South Korea is 3D printing loudspeaker grilles for aircraft carriers. Shipping these gratings from Europe took up to seven months and cost $612 each. The printed part is made in 4-5 hours and costs about $35. Printing parts reduces their cost and production time, and localization of production reduces dependence on foreign supplies, which may be delayed or become unavailable for various reasons.

General Electric has contracted with the US Navy to develop software for rapid 3D printing of spare parts for ships, aircraft and other critical military installations. The contract, worth nine billion dollars, is designed for four years and provides for the creation of technology "digital duplicates" - a complex of software, base models and hardware. This technology will be used both for those spare parts that are no longer manufactured, and for new parts of ships and aircraft.
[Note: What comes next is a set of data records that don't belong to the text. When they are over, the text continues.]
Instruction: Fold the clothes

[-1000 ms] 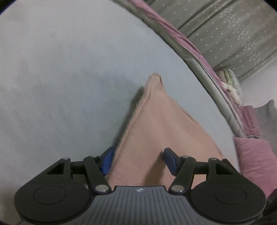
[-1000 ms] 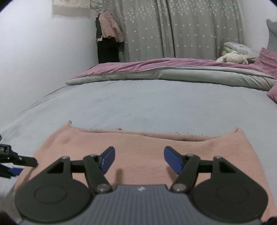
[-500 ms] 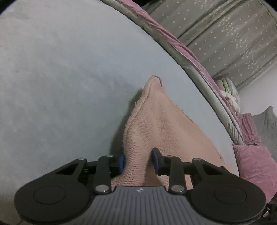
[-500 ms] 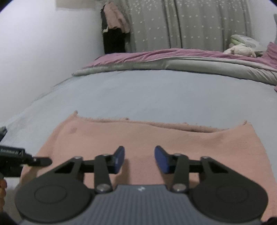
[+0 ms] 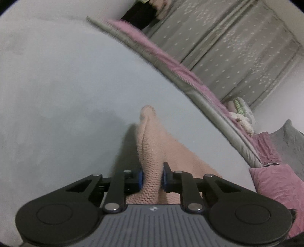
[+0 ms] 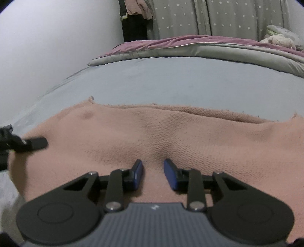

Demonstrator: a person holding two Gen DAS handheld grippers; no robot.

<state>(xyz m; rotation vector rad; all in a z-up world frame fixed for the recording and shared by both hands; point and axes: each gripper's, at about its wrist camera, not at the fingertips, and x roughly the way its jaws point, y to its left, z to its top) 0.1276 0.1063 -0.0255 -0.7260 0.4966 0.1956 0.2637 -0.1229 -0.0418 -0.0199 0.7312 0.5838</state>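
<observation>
1. One pink knitted garment [image 6: 171,136] lies spread flat on the grey-blue bed sheet [image 6: 171,79], near the foot end.
2. Two grippers are at work. The left gripper [image 5: 152,177] has just been closing, and its blue pads now pinch a raised ridge of the knit between them. The right gripper [image 6: 153,173] has also been narrowing; a small pucker of the fabric sits between its pads, though whether they truly press on it I cannot tell.
3. One folded duvet [image 6: 209,49] (grey with a mauve upper side) lies across the far end of the bed, before the star-print curtain [image 6: 228,17].
4. Only the left wrist view shows a pink pillow [image 5: 279,186] at the right.
5. Only the right wrist view shows the garment's whole far edge, the left gripper's dark finger [image 6: 34,143] resting at the cloth's left side, and dark clothes hanging [image 6: 134,20] in the corner.
</observation>
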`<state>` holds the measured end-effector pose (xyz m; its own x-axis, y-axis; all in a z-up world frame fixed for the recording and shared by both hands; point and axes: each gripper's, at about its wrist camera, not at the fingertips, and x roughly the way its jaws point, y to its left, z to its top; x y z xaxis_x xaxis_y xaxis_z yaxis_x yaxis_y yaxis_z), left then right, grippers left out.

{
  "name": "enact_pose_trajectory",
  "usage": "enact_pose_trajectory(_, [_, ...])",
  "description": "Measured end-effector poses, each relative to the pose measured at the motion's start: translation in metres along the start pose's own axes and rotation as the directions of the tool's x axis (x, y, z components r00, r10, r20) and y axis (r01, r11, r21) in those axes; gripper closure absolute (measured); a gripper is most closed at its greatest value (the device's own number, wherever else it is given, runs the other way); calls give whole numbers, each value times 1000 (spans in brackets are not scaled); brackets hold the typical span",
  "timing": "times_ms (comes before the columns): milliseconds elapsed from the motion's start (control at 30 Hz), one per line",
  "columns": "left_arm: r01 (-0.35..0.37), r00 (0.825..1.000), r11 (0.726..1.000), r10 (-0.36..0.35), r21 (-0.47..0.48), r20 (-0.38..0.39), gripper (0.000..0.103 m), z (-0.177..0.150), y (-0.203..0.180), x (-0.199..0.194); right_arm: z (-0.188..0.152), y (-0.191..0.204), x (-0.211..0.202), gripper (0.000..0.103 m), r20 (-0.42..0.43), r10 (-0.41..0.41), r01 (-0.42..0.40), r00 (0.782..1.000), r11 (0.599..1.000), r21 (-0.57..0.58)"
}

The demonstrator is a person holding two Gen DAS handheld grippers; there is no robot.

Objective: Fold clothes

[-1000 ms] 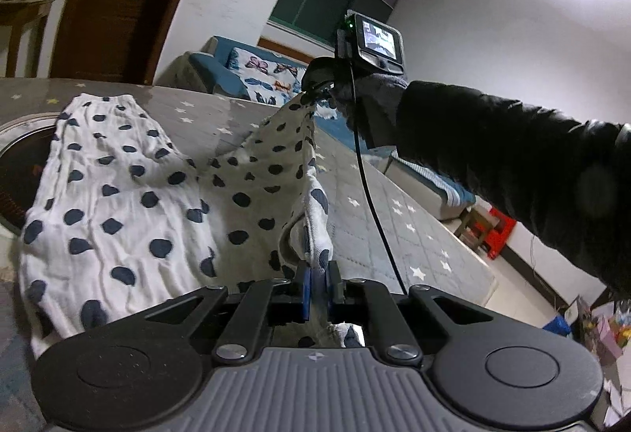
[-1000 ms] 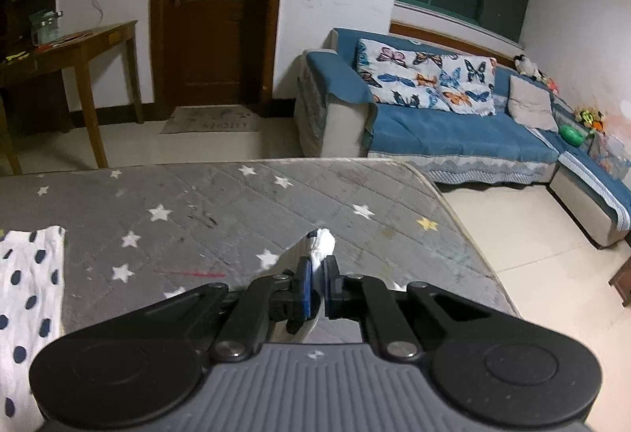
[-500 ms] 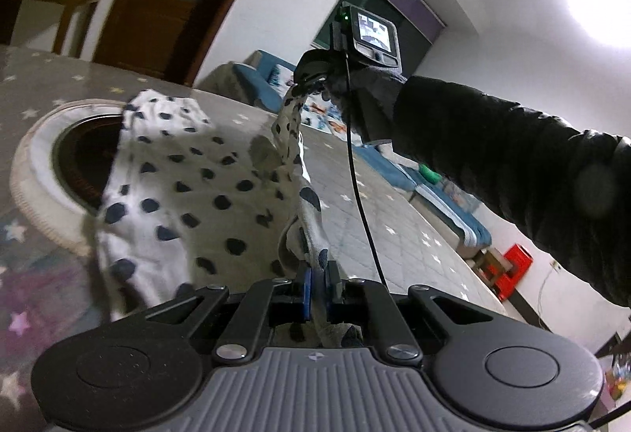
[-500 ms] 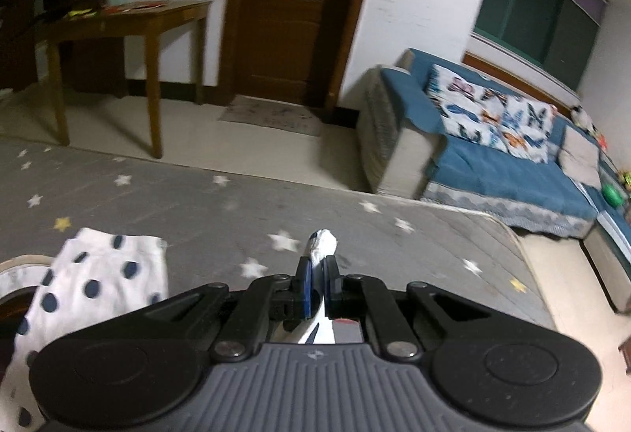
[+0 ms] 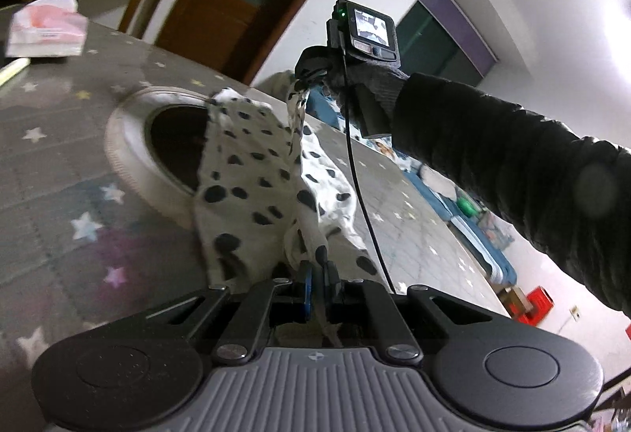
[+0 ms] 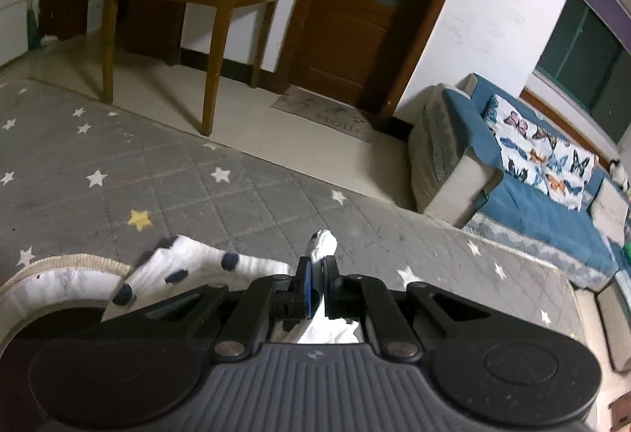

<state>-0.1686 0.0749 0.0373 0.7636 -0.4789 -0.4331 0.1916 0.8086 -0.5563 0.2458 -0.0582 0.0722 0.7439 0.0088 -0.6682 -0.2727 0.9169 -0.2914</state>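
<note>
- Across the lower half of both views, a grey star-print mat [image 5: 59, 164] is lying flat, with a round basket [image 5: 130, 152] sitting on it at centre left of the left wrist view.
- Over the basket's rim, the white spotted garment [image 5: 252, 172] is hanging lifted between the two grippers.
- At bottom centre, the left gripper [image 5: 318, 274] is pinching one edge of it.
- At upper centre, the right gripper [image 5: 311, 71] is clenching another edge, cloth poking out between its blue fingers [image 6: 304, 280].

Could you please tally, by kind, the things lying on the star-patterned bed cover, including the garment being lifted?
Spotted garment: 1
Round basket: 1
Tissue pack: 1
Total: 3
</note>
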Motion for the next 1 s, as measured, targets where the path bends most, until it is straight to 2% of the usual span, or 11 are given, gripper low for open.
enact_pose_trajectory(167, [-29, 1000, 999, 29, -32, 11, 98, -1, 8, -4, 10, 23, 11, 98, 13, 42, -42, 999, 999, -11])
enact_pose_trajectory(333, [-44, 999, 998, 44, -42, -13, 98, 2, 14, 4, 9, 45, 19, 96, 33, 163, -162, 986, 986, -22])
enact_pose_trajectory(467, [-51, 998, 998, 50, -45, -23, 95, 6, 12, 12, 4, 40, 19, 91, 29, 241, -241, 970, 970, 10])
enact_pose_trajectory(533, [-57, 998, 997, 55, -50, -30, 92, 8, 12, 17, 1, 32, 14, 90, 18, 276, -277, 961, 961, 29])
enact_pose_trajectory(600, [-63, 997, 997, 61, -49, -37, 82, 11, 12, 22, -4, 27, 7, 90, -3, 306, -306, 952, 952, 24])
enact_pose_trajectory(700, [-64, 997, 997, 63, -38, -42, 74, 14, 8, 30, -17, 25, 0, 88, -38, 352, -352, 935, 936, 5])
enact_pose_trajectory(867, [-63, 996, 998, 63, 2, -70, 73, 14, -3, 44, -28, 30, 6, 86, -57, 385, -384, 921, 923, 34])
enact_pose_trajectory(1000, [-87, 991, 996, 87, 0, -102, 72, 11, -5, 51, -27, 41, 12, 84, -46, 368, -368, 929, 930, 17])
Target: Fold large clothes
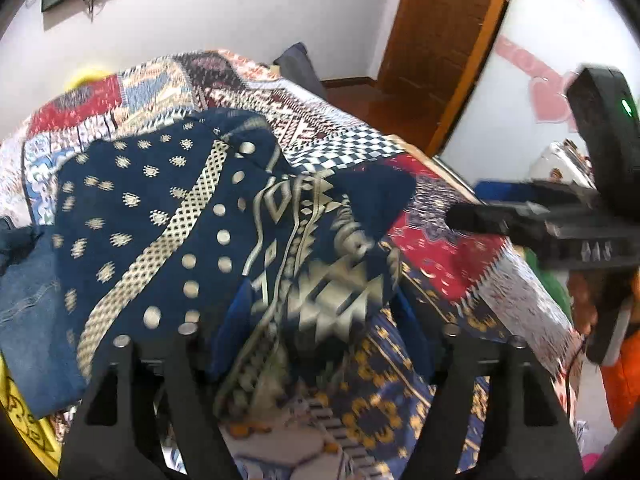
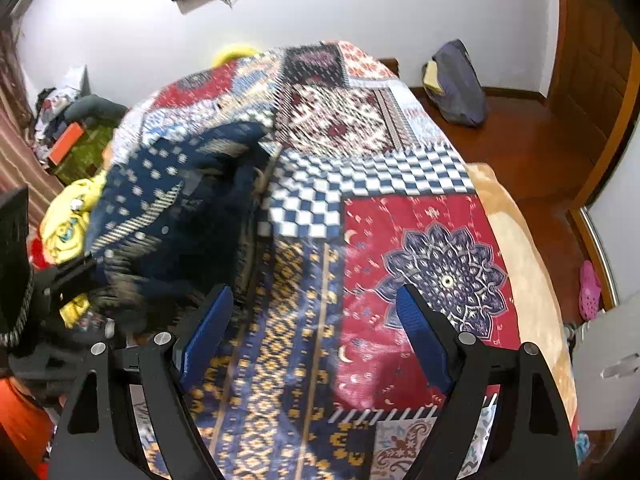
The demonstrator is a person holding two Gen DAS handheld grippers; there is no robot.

Concept Laser M2 3D printer printing with metal powder.
Source: https://all3dp.com/

The project is being implemented in two stages: at the first stage, software and hardware parts will be developed, at the second stage they will be combined into a complex capable of quickly creating the necessary products using laser metal melting technology (DMLM).

Ammunition and small arms

The US Army has designed and 3D printed a fully functional grenade launcher called "R.A.M.B.O". The development of the grenade launcher took about six months. He fires 3D printed grenades

R.A.M.B.O. grenade launcher
Source: https://all3dp.com/

The grenade launcher consists of 50 parts, all of which, with the exception of springs and hardware, are printed on a 3D printer.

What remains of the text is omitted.